Макиавелли нигде в своих сочинениях не ставит вопроса, из-за чего армия сражается: не в каждом отдельном случае, а вообще. В «Discorsi» нет главы, посвященной анализу экономической основы римской военной мощи. В «Arte della guerra», в конце четвертой книги[364], речь идет о том, что должен делать полководец, чтобы заставить солдат идти в бой в том или другом сражении, и приводятся в сущности примеры, как генералы обманывали солдат или действовали на их суеверие, чтобы поднять у них дух.
Под конец, однако, указывается, что лучшее средство пробудить в бойцах упорство – показать им воочию, что они перед альтернативою: победить или погибнуть. И говорится: «Это упорство возрастает вследствие веры в полководца и любви к нему и любви к родине.
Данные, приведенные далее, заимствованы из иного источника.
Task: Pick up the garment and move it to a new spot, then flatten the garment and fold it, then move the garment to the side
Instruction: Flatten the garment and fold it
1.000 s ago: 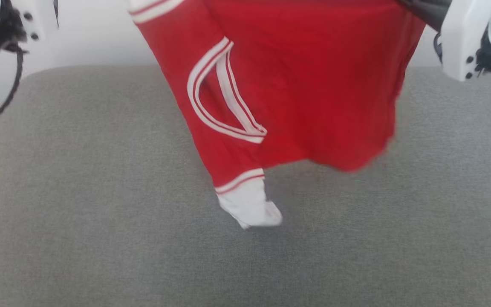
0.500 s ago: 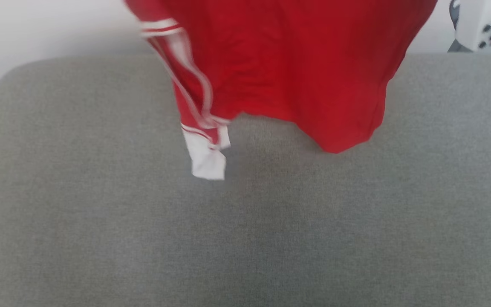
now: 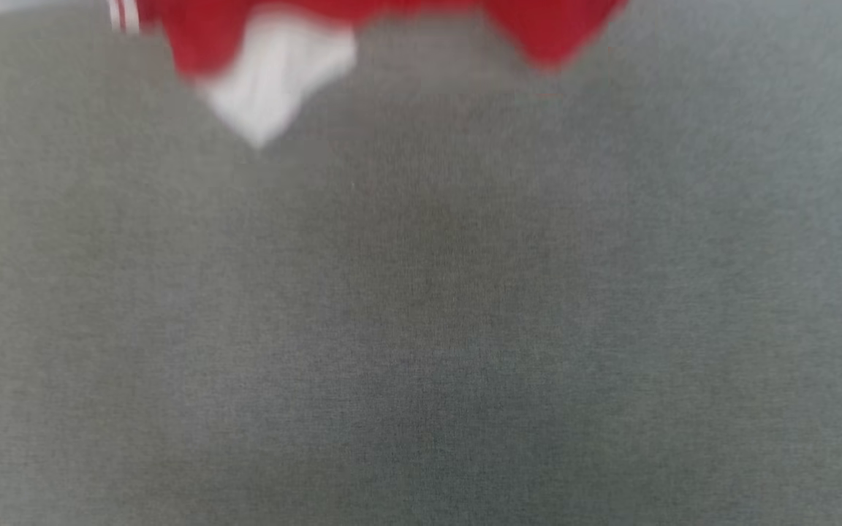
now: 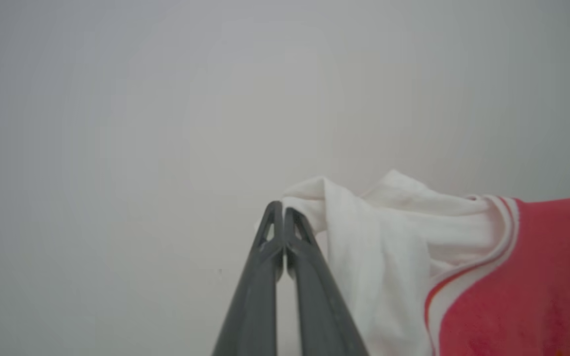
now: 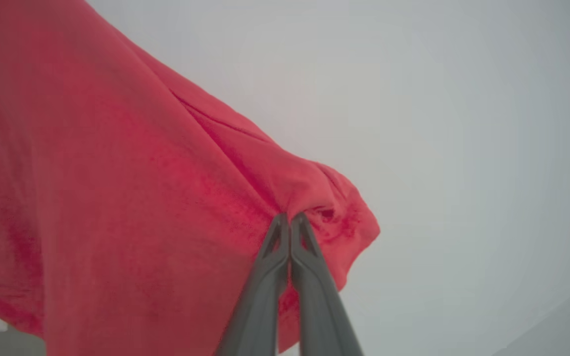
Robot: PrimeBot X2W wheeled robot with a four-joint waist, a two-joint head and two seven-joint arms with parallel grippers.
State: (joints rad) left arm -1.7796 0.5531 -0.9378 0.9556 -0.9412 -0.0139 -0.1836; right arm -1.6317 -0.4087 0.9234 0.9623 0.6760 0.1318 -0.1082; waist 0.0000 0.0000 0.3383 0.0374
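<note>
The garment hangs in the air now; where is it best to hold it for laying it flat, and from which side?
Hold two far-apart edge points, as now: the left end effector pinches the white sleeve, the right end effector a bunched red edge. Come from outside each edge, so the garment likely hangs spread between them above the grey surface.

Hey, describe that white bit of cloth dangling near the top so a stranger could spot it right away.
A broad grey fabric surface spreads across the head view. Along the top edge hangs the red garment, and the white sleeve droops from its left part. It is a plain white pointed flap against red cloth.
</note>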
Любовь к родине – чувство прирожденное (e causato dalla natura)». Любовь к родине, следовательно, учитывается, и было бы странно, если бы она не учитывалась: древние историки ведь говорили о ней без конца.
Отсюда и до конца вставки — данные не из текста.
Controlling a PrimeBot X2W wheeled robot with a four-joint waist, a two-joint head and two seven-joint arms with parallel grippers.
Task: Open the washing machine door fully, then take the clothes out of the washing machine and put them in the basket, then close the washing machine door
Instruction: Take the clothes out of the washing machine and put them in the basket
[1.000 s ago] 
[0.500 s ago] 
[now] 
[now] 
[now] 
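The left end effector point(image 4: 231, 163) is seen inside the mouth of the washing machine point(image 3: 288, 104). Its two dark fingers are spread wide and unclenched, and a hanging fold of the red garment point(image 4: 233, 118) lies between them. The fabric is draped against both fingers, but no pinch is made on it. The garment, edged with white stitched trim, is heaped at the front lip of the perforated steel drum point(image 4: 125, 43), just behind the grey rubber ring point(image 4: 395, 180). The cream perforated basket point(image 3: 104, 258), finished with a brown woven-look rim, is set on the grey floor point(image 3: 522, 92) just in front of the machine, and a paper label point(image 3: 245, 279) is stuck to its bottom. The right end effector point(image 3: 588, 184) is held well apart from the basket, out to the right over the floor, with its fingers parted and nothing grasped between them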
Но нет ни малейшей попытки ее проанализировать. Солдаты Французской революции шли на врага, ведь тоже побуждаемые патриотизмом, l’amour sacre de la patrie[365], но мы знаем, что такое патриотизм революционных солдат. Французская революция дала третьему сословию равноправие и избавила его от королевской опеки, освободила крестьян от крепостного права и дала им землю и волю. Там не думали, что патриотизм – чувство прирожденное, и патриотизм создавали.
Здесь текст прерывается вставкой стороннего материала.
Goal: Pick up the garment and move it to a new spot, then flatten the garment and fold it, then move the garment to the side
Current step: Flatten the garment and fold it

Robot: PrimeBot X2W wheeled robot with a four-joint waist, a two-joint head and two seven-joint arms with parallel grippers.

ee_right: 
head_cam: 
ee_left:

Солдаты революции дрались за то, чтобы у них не отняли даров революции. Даже в самой Флоренции XVI века в разные моменты граждане республики относились к войне по-разному. При Содерини они шли в милицию, но сражались плохо. В 1526–1527 годах они трусили и не пошевелились, а в 1530-м, в последней борьбе против Папы и императора, бились героями: потому что в последней республике ожила частица демократической души Савонаролы, и к власти были приобщены более широкие круги, чем при Содерини.
Макиавелли, конечно, не мог знать ни про Французскую революцию, ни про эпопею 1530 года. Но история итальянских коммун давала сколько угодно фактов, из которых при надлежащем анализе было нетрудно получить те же выводы. У Макиавелли их не оказалось, потому что его классовая настроенность затемнила столь ясный обычно его анализ.
Макиавелли не додумался до того, что патриотизм представляет собою тоже классовое чувство, что у разных групп населения одного и того же государства патриотизмы могут быть различны.
Его классовая природа делала его патриотом флорентийским и общеитальянским, классовая природа романьольского крестьянина могла делать его патриотом и венецианским, и даже имперским, а классовая природа пизанского жителя могла делать и делала его патриотом французским. Экономика Италии по причинам, которые уже указывались, не могла еще создать единого патриотизма, подобно тому как сделала это экономика Франции, разумно направленная монтаньярским Конвентом, в 1793 году[366].